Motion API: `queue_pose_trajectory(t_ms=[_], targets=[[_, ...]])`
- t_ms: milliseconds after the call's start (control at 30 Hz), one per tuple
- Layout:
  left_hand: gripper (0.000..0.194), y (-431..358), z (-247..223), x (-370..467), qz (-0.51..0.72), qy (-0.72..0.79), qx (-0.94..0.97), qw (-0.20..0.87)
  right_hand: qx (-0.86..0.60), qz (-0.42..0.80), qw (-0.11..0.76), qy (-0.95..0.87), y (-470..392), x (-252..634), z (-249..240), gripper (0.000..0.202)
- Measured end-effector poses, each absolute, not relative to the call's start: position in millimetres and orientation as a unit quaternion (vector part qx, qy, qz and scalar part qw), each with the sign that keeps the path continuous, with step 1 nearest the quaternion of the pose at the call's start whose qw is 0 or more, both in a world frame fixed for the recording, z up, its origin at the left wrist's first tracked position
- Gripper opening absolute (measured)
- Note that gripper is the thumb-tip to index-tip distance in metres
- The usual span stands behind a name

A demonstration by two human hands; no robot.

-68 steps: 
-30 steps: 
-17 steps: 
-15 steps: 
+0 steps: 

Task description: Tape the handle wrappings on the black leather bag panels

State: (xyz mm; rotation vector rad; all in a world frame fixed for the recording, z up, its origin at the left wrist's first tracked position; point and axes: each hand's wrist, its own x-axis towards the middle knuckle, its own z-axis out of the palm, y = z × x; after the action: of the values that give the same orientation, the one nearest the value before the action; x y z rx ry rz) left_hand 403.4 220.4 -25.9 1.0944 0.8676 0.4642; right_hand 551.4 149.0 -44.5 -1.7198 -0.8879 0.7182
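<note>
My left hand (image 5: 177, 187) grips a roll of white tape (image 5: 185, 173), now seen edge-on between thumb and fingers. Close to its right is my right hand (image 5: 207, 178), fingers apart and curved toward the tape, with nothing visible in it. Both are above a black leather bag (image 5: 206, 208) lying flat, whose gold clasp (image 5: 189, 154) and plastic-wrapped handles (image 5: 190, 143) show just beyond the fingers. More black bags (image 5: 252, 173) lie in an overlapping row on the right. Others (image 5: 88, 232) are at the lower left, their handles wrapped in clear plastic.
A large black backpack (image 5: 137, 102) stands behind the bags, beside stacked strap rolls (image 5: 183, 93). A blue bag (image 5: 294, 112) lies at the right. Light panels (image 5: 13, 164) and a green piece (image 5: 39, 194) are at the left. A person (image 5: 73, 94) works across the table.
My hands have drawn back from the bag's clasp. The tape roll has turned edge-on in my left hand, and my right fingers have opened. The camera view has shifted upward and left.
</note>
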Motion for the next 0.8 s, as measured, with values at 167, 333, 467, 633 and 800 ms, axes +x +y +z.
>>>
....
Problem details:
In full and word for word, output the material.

Response area:
Motion API: `queue_pose_trajectory(t_ms=[_], targets=[[_, ...]])`
- t_ms: milliseconds after the call's start (control at 30 Hz), one per tuple
- Layout:
  left_hand: gripper (0.000..0.194), y (-431..358), z (-247..223), x (-370..467), qz (-0.51..0.72), qy (-0.72..0.79), qx (-0.94..0.97), qw (-0.20..0.87)
  right_hand: qx (-0.86..0.60), qz (-0.42..0.80), qw (-0.11..0.76), qy (-0.95..0.87), y (-470..392), x (-252..634), z (-249..240), gripper (0.000..0.202)
- Measured end-effector poses, each absolute, not relative to the call's start: position in millimetres and orientation as a unit quaternion (vector part qx, qy, qz and scalar part qw), each with the sign that keeps the path continuous, with step 1 nearest the quaternion of the pose at the call's start whose qw is 0 or more, both in a world frame fixed for the recording, z up, its origin at the left wrist's first tracked position
- Gripper opening absolute (measured)
- Note that gripper is the thumb-tip to index-tip distance in metres
- The usual span stands behind a name

A demonstration by two human hands; no robot.

-68 steps: 
-30 steps: 
-17 steps: 
-15 steps: 
+0 steps: 

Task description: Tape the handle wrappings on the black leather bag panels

State: (xyz mm; rotation vector rad; all in a world frame fixed for the recording, z up, its origin at the left wrist's first tracked position; point and axes: each hand's wrist, its own x-axis towards the middle knuckle, its own z-axis out of the palm, y = z × x; after the action: of the values that give the same orientation, the one nearest the value before the action; x y z rx ry rz) left_hand 403.4 220.4 -25.9 1.0944 0.8676 0.4642; right_hand 551.4 149.0 -44.5 -1.7198 -0.8879 0.7182
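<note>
My left hand (image 5: 177, 187) grips a roll of white tape (image 5: 185, 173), now seen edge-on between thumb and fingers. Close to its right is my right hand (image 5: 207, 178), fingers apart and curved toward the tape, with nothing visible in it. Both are above a black leather bag (image 5: 206, 208) lying flat, whose gold clasp (image 5: 189, 154) and plastic-wrapped handles (image 5: 190, 143) show just beyond the fingers. More black bags (image 5: 252, 173) lie in an overlapping row on the right. Others (image 5: 88, 232) are at the lower left, their handles wrapped in clear plastic.
A large black backpack (image 5: 137, 102) stands behind the bags, beside stacked strap rolls (image 5: 183, 93). A blue bag (image 5: 294, 112) lies at the right. Light panels (image 5: 13, 164) and a green piece (image 5: 39, 194) are at the left. A person (image 5: 73, 94) works across the table.
My hands have drawn back from the bag's clasp. The tape roll has turned edge-on in my left hand, and my right fingers have opened. The camera view has shifted upward and left.
</note>
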Motion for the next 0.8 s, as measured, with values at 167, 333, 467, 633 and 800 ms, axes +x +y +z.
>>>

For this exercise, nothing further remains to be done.